(WHAT YOU HAVE TO DO)
A verbatim repeat of the lines below is required, with the pictures removed.

*** PROVIDED DATA ***

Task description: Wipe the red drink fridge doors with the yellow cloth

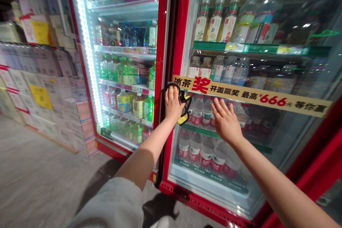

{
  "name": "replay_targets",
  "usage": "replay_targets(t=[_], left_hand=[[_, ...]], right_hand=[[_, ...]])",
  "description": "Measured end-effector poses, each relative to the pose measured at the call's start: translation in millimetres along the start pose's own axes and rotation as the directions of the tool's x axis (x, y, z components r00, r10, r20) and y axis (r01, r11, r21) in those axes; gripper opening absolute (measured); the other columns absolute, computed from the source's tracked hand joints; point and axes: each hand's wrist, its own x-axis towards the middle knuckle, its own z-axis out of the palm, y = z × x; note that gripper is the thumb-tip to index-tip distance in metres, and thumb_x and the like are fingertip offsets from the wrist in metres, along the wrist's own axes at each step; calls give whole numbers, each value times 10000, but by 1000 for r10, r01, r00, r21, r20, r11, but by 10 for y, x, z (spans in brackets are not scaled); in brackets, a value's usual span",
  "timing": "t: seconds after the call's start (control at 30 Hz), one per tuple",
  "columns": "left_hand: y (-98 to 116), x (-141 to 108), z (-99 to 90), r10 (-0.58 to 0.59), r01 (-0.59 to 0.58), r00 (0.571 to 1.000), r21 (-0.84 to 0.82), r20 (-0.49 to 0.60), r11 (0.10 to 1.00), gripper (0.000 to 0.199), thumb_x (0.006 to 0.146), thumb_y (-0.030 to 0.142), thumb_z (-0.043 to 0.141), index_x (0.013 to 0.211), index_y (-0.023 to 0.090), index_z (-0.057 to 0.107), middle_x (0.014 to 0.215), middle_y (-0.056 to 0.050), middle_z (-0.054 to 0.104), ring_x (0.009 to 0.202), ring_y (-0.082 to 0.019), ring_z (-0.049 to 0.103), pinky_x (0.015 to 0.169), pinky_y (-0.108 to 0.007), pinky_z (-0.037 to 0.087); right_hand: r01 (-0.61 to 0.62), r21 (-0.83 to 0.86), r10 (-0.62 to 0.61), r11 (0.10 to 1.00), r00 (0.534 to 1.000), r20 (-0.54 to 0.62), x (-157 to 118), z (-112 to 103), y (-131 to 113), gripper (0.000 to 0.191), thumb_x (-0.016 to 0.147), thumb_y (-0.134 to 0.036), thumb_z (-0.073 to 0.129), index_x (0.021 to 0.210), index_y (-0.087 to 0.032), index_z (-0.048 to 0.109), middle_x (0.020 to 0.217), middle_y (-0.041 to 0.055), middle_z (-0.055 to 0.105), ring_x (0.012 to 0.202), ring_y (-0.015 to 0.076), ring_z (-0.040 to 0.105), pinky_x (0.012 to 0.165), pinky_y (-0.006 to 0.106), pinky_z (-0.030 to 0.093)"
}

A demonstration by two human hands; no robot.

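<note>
My left hand is on a black and yellow object beside the red frame of a glass-door drinks fridge. Its fingers point up and curl over the object's top. To the right, my right hand lies flat against the glass door, fingers stretched out, holding nothing. Just above both hands a yellow strip with Chinese characters runs across the door. Through the glass, red-labelled water bottles stand on the lower shelves, with tea and other bottles above.
A second lit drinks fridge stands to the left. Stacked cartons with yellow signs line the far left. Grey floor lies below them. Another red frame crosses the lower right.
</note>
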Motion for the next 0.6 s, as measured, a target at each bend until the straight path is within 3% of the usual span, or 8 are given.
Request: replay_targets(t=[0.1,0.27,0.33,0.43,0.6], left_hand=[[3,-215,105,-54,53,998,-14,-14,998,792,886,266,676,1565,76,315,1634,-249,329,1554,-365,249,1268,-531,242],[-141,-1074,363,-194,195,980,-17,49,981,781,890,252,650,1546,27,291,1585,-329,352,1525,-409,296,1218,-602,298],[-191,-1256,395,-226,228,971,-22,72,973,799,875,240,663,1550,43,283,1578,-326,364,1517,-414,311,1205,-614,314],[-157,-1128,343,-181,183,980,-17,81,983,822,860,218,685,1556,49,281,1595,-318,341,1530,-413,278,1216,-608,294],[169,-474,202,-11,11,1000,8,28,1000,875,842,284,735,1579,110,298,1663,-240,271,1563,-403,181,1263,-610,163]], right_hand=[[2,4,-2,1000,1000,-3,-3,12,2,772,893,-95,467,1627,-143,231,1668,159,302,1557,326,265,1233,628,242],[-2,-13,2,1000,1000,22,5,5,0,709,906,-114,468,1596,-106,305,1666,172,304,1553,339,266,1231,626,248],[-5,-19,6,1000,1000,28,10,-3,-3,681,910,-121,472,1578,-97,343,1660,174,317,1550,340,275,1233,620,247],[-10,-14,11,1000,999,31,16,-7,-7,668,909,-117,471,1568,-98,365,1653,175,331,1547,339,282,1233,621,244],[-19,12,18,1000,999,35,33,-10,-15,690,895,-84,458,1577,-123,363,1668,151,302,1557,321,265,1247,610,226]])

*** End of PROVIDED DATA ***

(ANSWER SPACE)
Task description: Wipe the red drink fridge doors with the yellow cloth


{
  "name": "replay_targets",
  "usage": "replay_targets(t=[_], left_hand=[[_, ...]], right_hand=[[_, ...]])",
  "description": "Measured end-effector poses, each relative to the pose measured at the call's start: translation in millimetres along the start pose's own axes and rotation as the directions of the tool's x axis (x, y, z components r00, r10, r20) and y axis (r01, r11, r21) in those axes; gripper opening absolute (measured); the other columns absolute, computed from the source's tracked hand joints; point and axes: each hand's wrist, its own x-axis towards the middle knuckle, its own z-axis out of the palm, y = z × x; note that gripper is the thumb-tip to index-tip distance in metres, and thumb_x and the like are fingertip offsets from the wrist in metres, along the wrist's own axes at each step; calls give whole numbers, each value times 10000, but by 1000 for r10, r01, r00, r21, r20, r11, but by 10 for y, x, z (spans in brackets are not scaled); in brackets, a value's usual span",
  "timing": "t: seconds after the call's start (control at 30 Hz), one per tuple",
  "columns": "left_hand: y (-98 to 116), x (-141 to 108), z (-99 to 90), r10 (-0.58 to 0.59), r01 (-0.59 to 0.58), r00 (0.571 to 1.000), r21 (-0.84 to 0.82), r20 (-0.49 to 0.60), r11 (0.10 to 1.00), gripper (0.000 to 0.199), thumb_x (0.006 to 0.146), thumb_y (-0.030 to 0.142), thumb_z (-0.043 to 0.141), index_x (0.013 to 0.211), index_y (-0.023 to 0.090), index_z (-0.057 to 0.107), middle_x (0.014 to 0.215), middle_y (-0.056 to 0.050), middle_z (-0.054 to 0.104), ring_x (0.009 to 0.202), ring_y (-0.082 to 0.019), ring_z (-0.049 to 0.103), pinky_x (0.015 to 0.169), pinky_y (-0.108 to 0.007), pinky_z (-0.037 to 0.087); right_hand: r01 (-0.61 to 0.62), r21 (-0.83 to 0.86), r10 (-0.62 to 0.61), r11 (0.10 to 1.00), r00 (0.534 to 1.000), r20 (-0.54 to 0.62), x (-157 to 118), z (-112 to 103), y (-131 to 113), gripper (0.000 to 0.191), thumb_x (-0.016 to 0.147), thumb_y (-0.134 to 0.036), thumb_z (-0.073 to 0.129), index_x (0.021 to 0.210), index_y (-0.087 to 0.032), index_z (-0.048 to 0.109), middle_x (0.020 to 0.217), middle_y (-0.041 to 0.055), middle_z (-0.055 to 0.105), ring_x (0.012 to 0.202), ring_y (-0.015 to 0.076), ring_z (-0.040 to 0.105), pinky_x (0.012 to 0.165), pinky_y (-0.006 to 0.106), pinky_z (-0.030 to 0.093)"
}

A demonstration by two human hands; no robot.

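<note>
My left hand is on a black and yellow object beside the red frame of a glass-door drinks fridge. Its fingers point up and curl over the object's top. To the right, my right hand lies flat against the glass door, fingers stretched out, holding nothing. Just above both hands a yellow strip with Chinese characters runs across the door. Through the glass, red-labelled water bottles stand on the lower shelves, with tea and other bottles above.
A second lit drinks fridge stands to the left. Stacked cartons with yellow signs line the far left. Grey floor lies below them. Another red frame crosses the lower right.
</note>
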Motion for the next 0.6 s, as measured, a target at each bend until the straight path is within 3% of the usual span, or 8 are given.
Request: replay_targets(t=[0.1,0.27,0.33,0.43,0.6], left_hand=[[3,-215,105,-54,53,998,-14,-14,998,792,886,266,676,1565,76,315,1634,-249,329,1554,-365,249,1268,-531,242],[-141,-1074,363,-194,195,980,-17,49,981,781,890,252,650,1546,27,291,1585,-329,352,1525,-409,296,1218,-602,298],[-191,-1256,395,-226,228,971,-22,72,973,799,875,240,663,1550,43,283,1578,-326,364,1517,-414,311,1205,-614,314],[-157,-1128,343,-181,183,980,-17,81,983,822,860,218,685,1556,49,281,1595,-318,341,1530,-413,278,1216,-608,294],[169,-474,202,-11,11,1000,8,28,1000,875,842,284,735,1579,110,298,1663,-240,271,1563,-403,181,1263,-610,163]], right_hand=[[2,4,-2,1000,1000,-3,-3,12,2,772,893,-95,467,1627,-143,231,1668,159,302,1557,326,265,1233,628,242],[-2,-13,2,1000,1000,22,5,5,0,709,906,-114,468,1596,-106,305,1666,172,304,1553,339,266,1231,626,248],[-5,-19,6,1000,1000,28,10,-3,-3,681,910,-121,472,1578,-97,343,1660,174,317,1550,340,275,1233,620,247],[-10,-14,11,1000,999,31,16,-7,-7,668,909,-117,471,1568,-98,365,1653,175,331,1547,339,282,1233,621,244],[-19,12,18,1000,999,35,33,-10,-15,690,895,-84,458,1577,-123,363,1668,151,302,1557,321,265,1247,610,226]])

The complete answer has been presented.